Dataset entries
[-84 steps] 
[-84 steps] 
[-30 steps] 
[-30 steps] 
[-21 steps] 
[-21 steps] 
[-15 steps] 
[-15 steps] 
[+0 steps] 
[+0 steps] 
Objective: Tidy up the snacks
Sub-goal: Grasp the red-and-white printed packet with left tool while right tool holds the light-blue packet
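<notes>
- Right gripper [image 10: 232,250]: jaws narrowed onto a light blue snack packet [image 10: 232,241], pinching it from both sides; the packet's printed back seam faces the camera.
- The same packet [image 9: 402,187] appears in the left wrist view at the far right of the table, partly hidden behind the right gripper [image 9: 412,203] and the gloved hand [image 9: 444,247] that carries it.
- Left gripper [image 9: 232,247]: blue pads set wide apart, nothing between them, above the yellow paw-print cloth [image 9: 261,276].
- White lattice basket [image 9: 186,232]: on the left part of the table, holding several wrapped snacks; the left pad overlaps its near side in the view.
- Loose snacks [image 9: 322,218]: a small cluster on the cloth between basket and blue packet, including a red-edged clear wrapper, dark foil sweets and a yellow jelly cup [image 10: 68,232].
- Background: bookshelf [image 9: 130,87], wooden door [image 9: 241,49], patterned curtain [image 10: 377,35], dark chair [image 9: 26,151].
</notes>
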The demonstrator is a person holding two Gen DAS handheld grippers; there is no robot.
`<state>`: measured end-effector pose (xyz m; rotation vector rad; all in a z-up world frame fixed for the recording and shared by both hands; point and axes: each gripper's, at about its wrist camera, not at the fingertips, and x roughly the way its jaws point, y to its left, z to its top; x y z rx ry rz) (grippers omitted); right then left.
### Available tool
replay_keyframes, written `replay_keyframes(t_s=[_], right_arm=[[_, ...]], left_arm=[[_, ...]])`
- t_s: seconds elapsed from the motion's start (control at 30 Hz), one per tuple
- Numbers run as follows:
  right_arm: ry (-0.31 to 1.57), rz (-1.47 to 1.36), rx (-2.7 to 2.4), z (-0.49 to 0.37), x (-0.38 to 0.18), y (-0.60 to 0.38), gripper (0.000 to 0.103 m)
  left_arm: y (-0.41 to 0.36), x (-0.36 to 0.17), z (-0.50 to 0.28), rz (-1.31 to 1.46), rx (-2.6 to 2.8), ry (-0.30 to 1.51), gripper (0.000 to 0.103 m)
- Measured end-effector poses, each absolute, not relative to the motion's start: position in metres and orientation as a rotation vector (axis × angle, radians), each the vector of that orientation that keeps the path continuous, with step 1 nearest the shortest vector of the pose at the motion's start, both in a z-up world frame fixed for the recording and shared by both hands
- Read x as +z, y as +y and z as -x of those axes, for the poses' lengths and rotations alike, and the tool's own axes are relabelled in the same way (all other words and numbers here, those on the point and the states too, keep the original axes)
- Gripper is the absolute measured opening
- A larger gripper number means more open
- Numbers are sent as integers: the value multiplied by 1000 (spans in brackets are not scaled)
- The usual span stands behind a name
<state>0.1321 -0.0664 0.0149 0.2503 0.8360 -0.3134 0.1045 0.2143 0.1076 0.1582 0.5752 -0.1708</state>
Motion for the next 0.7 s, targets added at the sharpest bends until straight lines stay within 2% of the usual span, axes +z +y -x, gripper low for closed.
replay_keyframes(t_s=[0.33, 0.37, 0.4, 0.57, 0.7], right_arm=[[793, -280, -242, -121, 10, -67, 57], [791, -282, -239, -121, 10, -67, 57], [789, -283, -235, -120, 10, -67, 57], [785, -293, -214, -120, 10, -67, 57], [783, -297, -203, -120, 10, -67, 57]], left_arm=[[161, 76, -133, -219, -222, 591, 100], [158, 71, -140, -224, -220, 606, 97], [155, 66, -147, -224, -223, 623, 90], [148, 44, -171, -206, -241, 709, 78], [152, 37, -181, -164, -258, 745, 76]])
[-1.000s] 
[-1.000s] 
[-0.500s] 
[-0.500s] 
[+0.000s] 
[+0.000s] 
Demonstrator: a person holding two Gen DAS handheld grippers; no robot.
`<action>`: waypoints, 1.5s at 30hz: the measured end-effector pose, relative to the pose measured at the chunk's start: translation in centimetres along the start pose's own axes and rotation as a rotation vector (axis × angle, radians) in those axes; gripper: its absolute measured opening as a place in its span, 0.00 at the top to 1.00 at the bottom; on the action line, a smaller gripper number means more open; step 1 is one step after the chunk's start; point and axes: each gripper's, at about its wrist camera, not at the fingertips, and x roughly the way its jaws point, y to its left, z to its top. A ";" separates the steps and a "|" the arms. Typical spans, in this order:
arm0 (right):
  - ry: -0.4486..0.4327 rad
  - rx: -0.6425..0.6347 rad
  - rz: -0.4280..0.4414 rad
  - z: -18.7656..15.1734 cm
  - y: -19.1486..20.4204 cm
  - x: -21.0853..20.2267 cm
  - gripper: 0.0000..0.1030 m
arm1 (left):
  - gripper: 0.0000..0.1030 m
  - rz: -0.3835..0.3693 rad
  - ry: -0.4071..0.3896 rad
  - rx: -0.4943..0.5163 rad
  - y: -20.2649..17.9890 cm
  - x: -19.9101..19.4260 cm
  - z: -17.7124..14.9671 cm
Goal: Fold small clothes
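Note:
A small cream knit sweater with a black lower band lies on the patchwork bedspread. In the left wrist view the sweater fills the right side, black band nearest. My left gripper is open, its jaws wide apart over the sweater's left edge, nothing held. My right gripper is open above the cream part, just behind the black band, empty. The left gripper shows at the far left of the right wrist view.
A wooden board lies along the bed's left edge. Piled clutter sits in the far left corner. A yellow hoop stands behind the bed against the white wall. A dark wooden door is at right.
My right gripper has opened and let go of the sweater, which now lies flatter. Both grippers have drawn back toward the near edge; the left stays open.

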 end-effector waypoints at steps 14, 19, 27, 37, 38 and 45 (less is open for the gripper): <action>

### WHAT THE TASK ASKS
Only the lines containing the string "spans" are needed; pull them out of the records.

### ANSWER TO THE EXERCISE
- Numbers are sent as integers: the value multiplied by 1000 (spans in brackets are not scaled)
`<action>`: waypoints, 1.5s at 30hz: the measured end-effector pose, relative to the pose measured at the chunk's start: translation in centimetres along the start pose's own axes and rotation as a rotation vector (axis × angle, radians) in those axes; gripper: its absolute measured opening as a place in its span, 0.00 at the top to 1.00 at the bottom; on the action line, a smaller gripper number means more open; step 1 is one step after the chunk's start; point and axes: each gripper's, at about its wrist camera, not at the fingertips, and x roughly the way its jaws point, y to its left, z to its top. A ";" separates the steps and a "|" the arms. Typical spans, in this order:

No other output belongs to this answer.